2018年12月17日
トリーター:岩崎

ソウシハギ

先日ソウシハギが話題になりました。
カワハギに似ていますが、内臓に猛毒を蓄えている場合があるので、注意が必要です。

体の表面は全体的に黒い水玉模様で、きれいな青い線や点が入っていることで、近縁種のカワハギの仲間と見分けることができます。
ほうきのような大きな尾びれと、上向きに開いた口に、鋭く尖った歯があることも特徴的です。
この鋭い歯で削ぎ取って食べることができるので、サンゴのような姿で硬い、イワスナギンチャクの仲間を食べることができます。
このイワスナギンチャクの仲間に、猛毒パリトキシン様の毒性があって、ソウシハギはこの毒を内臓に蓄える性質があるようです。
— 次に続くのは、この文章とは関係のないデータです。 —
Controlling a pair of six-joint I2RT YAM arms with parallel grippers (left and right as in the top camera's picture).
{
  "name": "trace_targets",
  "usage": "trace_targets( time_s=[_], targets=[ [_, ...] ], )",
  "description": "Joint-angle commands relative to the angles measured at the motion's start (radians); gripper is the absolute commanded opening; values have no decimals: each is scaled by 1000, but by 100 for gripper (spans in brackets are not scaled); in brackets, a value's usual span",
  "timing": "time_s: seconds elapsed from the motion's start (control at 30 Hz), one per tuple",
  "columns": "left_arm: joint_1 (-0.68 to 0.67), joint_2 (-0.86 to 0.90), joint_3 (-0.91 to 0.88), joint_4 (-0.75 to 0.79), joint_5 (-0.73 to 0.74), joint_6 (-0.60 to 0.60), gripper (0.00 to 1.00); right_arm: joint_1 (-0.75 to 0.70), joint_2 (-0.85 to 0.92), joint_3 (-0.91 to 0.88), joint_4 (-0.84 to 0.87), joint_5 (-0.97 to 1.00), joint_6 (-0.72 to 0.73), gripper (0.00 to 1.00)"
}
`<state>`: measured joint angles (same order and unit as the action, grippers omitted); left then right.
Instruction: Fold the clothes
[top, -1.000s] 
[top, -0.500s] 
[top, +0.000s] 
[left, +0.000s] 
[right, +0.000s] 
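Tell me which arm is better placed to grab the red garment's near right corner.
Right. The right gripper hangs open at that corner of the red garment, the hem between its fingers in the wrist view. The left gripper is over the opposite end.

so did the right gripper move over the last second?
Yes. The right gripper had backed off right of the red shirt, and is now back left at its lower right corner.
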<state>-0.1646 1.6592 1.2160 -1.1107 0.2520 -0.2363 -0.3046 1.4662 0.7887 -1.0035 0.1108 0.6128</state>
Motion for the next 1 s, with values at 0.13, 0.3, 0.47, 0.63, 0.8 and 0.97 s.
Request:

何でも食べる雑食性の魚で、釣り餌も食べに来ることがあります。
筋肉には毒性が無いとされていて、沖縄では身が食用にされることもあるそうです。
食べ物由来の毒なので、内臓の毒性も個体差や地域差があるようです。
ただ、さばく時に内臓を傷つけて身に毒がまわる危険性や、同じ性質の毒を蓄えるアオブダイやハコフグなどでは、筋肉にも毒を蓄えている例があることから、釣れた時にはより安全を見越して食べない方が無難でしょう。

ソウシハギの主な生息域は、沖縄や奄美地方、本州では九州南部から四国、紀伊半島より南の暖かい海域です。
大きな個体は 80~ 100cmくらいにまで成長するので、カワハギの仲間では大型の種類です。
15~ 30cmくらいの幼魚は、黒潮に乗って北上して、毎年夏から秋にかけて相模湾や房総半島にも現れます。
また、対馬暖流に乗って日本海側を北上し、ごくまれに北海道でも見つかることがあります。
大きな木の葉のような形をした扁平な体つきと、ほうきのような大きな尾びれは、海藻や流木などといっしょに、海面を漂うことに適しているようです。
海流を利用した長旅に適した体の形なので、ソウシハギが好む海水温が高い季節は、全国的に出会う可能性がある魚といえます。

ソウシハギは、猛毒があるからといって悪い魚ではありません。
鋭く尖った歯に注意が必要ですが、触っても大丈夫です。
模様がきれいで、泳ぐ姿はとてもユニークでかわいい魚なので、むやみに嫌ったり、雑に扱ったりしないようにしていただければと思います。